Cette semaine, est sorti le premier long-métrage de la réalisatrice des courts-métrages Tchau Tchau et Invisel Heroi, Cristèle Alves Meira. Véritable succès l’an dernier à la Semaine de la Critique à Cannes, Alma Viva montre sans concession la vie d’un petit village portugais où les sorcières existent encore. Alors que la petite Salomé est en vacances chez sa grand-mère, celle-ci meurt. Elle hérite alors d’étranges pouvoirs pour venger sa grand-mère. Dans cette fiction aux décors et aux acteurs naturalistes, la réalisatrice parvient à la lumière. Elle raconte dans notre interview sa relation avec le village et les acteurs – dont sa fille, Lua Michel – et ses inspirations, entre naturalisme et mysticisme.

Format Court : Est-ce que tu peux me parler un peu de l’origine du film. D’où vient cette envie ? Quel est le désir qui t’a poussée à monter ce projet, à raconter cette histoire ?
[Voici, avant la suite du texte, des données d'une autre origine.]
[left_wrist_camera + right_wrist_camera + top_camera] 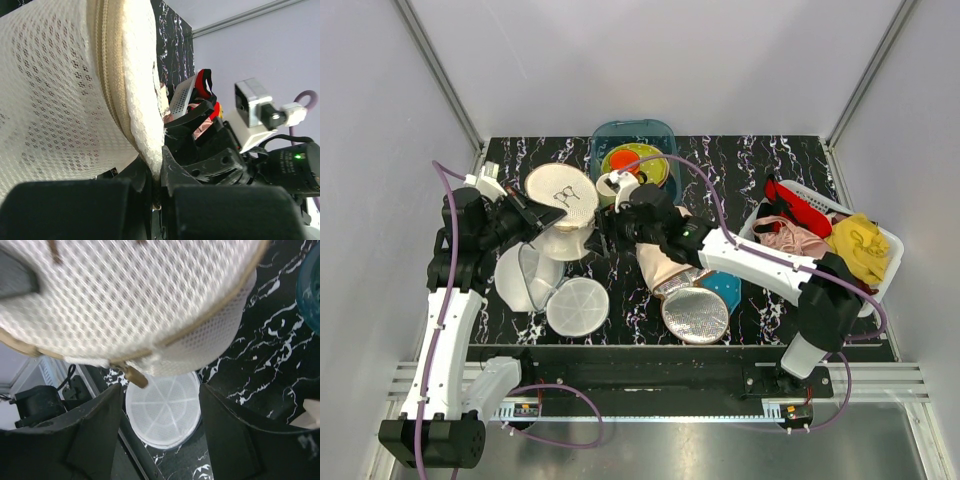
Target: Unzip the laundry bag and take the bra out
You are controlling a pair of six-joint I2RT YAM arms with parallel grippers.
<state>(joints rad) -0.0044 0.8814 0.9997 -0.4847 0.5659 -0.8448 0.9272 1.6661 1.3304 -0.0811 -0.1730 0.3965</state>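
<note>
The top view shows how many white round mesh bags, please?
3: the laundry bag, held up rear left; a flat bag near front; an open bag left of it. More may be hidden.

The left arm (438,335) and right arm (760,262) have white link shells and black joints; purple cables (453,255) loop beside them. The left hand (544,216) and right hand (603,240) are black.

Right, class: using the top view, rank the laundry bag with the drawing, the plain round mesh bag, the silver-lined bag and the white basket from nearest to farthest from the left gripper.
From the left gripper:
1. laundry bag, gripped by it.
2. plain round mesh bag, nearer the arm bases.
3. silver-lined bag, lower centre.
4. white basket, far right.
</note>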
Cristele Alves Meira : Le point de départ, c’est un sentiment d’injustice que j’ai ressenti au moment du décès de ma grand-mère maternelle. Je suis née en France de parents portugais. Cette grand-mère vivait dans le village où j’ai filmé Alma Viva, son décès a entraîné des crises familiales. Je n’étais pas une enfant comme Salomé dans le film, j’étais déjà adulte et j’ai assisté à de violentes disputes et notamment par rapport à la pierre tombale. Pendant deux ans, ma grand-mère est restée sans sépulture. Dans la culture portugaise, la question du tombeau, de la maison d’après la vie, est très importante. Je me souviens de ma grand-mère qui m’avait montré de son vivant où elle voulait reposer. Elle avait déjà acheté son terrain au cimetière. Quand j’ai assisté à ces crises-là, j’ai trouvé ça vraiment injuste. C’est alors devenu une obsession d’essayer de comprendre ma famille. J’ai d’abord commencé à écrire à partir de l’histoire de ma famille mais très vite, j’étais face à ma propre subjectivité. La fiction s’est alors imposée. Les personnages ont commencé à se dessiner, ils étaient plein de choses à la fois, plein de personnes réelles, de souvenirs, de détails physiques qui m’inspiraient et m’aidaient à leur donner de l’ancrage.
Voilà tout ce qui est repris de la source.